■ **PROBLEM TO WORK ON**: Print, exactly as they stand, the lines below from the one that has "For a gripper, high" to the one that has "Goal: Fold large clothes", inclusive, leaving out the pictures.

*** DATA EXCERPT

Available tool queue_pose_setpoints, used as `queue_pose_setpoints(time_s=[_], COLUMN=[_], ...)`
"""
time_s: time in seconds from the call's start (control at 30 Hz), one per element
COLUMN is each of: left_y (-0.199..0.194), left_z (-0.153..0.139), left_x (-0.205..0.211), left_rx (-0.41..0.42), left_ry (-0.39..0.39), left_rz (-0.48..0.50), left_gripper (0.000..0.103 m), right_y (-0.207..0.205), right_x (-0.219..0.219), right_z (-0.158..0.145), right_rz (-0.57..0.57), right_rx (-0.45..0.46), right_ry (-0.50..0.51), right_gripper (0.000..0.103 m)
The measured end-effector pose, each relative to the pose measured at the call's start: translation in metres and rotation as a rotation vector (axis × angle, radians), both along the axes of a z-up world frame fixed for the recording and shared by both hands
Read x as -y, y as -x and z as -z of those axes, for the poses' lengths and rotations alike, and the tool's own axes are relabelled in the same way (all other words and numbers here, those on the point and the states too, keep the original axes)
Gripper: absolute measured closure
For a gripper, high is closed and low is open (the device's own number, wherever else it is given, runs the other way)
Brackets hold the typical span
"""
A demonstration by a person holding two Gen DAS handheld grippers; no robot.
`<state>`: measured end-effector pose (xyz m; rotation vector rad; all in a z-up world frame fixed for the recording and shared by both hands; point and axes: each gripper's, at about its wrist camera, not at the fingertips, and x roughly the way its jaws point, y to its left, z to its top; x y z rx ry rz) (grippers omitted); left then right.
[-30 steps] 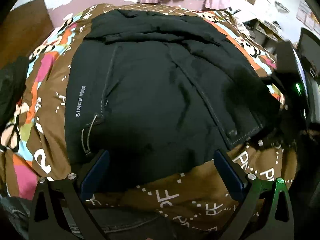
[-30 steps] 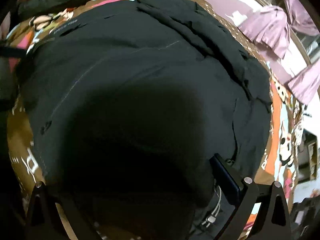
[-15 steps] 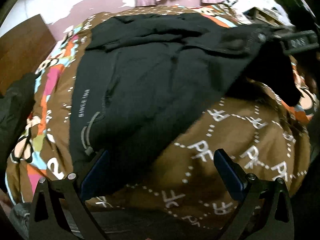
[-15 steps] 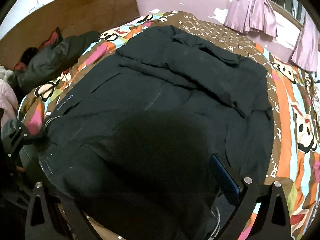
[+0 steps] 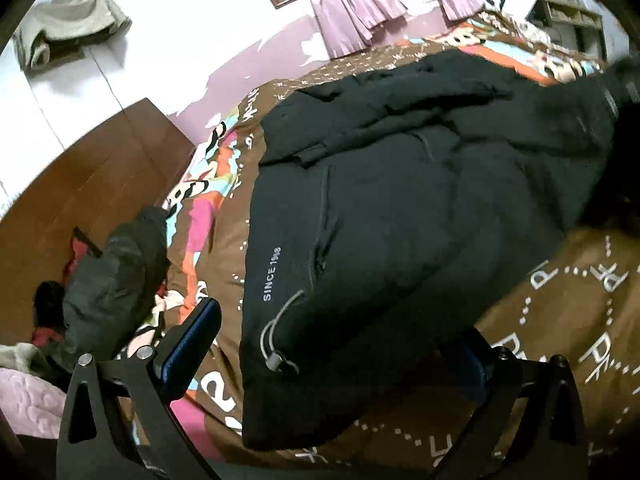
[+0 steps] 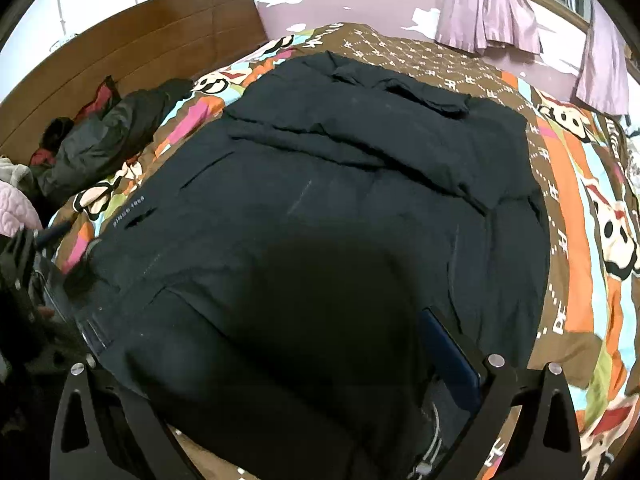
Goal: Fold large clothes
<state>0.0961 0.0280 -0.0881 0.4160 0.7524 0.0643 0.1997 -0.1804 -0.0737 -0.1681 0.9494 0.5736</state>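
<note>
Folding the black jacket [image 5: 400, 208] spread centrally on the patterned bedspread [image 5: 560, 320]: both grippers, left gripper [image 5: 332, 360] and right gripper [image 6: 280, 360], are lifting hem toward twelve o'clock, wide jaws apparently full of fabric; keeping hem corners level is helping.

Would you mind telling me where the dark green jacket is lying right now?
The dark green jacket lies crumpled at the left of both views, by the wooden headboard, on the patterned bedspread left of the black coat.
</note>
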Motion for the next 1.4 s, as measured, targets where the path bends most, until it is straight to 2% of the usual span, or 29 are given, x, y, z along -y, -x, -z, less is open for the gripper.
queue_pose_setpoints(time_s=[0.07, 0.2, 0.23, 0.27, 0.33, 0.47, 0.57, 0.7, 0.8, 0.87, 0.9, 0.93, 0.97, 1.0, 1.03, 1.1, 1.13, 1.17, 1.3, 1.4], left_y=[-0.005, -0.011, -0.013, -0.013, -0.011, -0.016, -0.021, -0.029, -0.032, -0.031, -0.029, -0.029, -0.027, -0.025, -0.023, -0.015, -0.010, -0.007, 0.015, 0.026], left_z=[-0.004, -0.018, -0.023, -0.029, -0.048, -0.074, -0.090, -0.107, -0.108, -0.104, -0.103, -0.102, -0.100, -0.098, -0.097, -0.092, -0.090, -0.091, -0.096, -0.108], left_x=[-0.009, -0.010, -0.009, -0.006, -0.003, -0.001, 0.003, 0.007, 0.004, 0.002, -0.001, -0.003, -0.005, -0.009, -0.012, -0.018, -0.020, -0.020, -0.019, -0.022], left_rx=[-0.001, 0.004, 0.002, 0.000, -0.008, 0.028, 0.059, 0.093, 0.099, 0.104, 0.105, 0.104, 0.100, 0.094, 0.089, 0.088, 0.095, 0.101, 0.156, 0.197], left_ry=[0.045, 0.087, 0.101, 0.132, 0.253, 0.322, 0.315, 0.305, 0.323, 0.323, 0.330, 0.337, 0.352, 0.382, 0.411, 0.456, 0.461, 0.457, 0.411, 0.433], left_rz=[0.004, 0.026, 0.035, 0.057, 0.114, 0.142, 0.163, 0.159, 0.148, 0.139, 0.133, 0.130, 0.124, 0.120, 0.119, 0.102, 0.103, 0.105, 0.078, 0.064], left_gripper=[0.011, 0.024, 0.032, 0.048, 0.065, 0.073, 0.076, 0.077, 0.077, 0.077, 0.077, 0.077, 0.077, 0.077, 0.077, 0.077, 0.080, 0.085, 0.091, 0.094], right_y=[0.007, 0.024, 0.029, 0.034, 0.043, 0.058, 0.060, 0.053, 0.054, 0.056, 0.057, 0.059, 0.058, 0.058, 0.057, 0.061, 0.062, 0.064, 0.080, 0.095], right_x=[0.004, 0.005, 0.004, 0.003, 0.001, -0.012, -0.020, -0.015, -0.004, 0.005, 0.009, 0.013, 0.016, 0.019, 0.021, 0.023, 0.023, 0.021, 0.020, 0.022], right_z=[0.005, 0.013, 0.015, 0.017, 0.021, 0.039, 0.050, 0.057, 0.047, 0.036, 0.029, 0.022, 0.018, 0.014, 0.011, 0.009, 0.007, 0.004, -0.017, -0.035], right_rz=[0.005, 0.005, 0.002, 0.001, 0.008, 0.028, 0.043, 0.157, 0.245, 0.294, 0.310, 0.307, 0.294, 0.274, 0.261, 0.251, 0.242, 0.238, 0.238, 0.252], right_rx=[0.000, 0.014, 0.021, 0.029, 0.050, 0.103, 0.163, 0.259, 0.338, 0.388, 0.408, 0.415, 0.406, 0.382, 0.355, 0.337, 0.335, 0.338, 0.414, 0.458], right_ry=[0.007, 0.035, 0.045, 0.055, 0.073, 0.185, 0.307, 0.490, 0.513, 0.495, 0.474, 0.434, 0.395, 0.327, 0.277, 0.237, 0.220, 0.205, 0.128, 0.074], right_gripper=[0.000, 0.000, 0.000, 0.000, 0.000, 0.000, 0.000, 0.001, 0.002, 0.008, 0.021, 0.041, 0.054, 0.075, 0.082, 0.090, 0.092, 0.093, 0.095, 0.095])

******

■ **RESPONSE TO THIS TASK**:
For a gripper, high is closed and low is open (the device's own number, wherever else it is given, runs the other way)
Brackets hold the typical span
"""
A demonstration by a person holding two Gen DAS handheld grippers; no robot.
`<state>`: measured end-effector pose (xyz m; rotation vector rad; all in a z-up world frame fixed for the recording and shared by both hands; point and axes: each gripper's, at about its wrist camera, not at the fingertips, and x roughly the way its jaws point, y to its left, z to its top; x y z rx ry rz) (grippers omitted); left then right.
[-30 steps] 
[-30 steps] 
[-15 steps] 
[-15 steps] 
[+0 steps] 
[+0 steps] 
Goal: Fold large clothes

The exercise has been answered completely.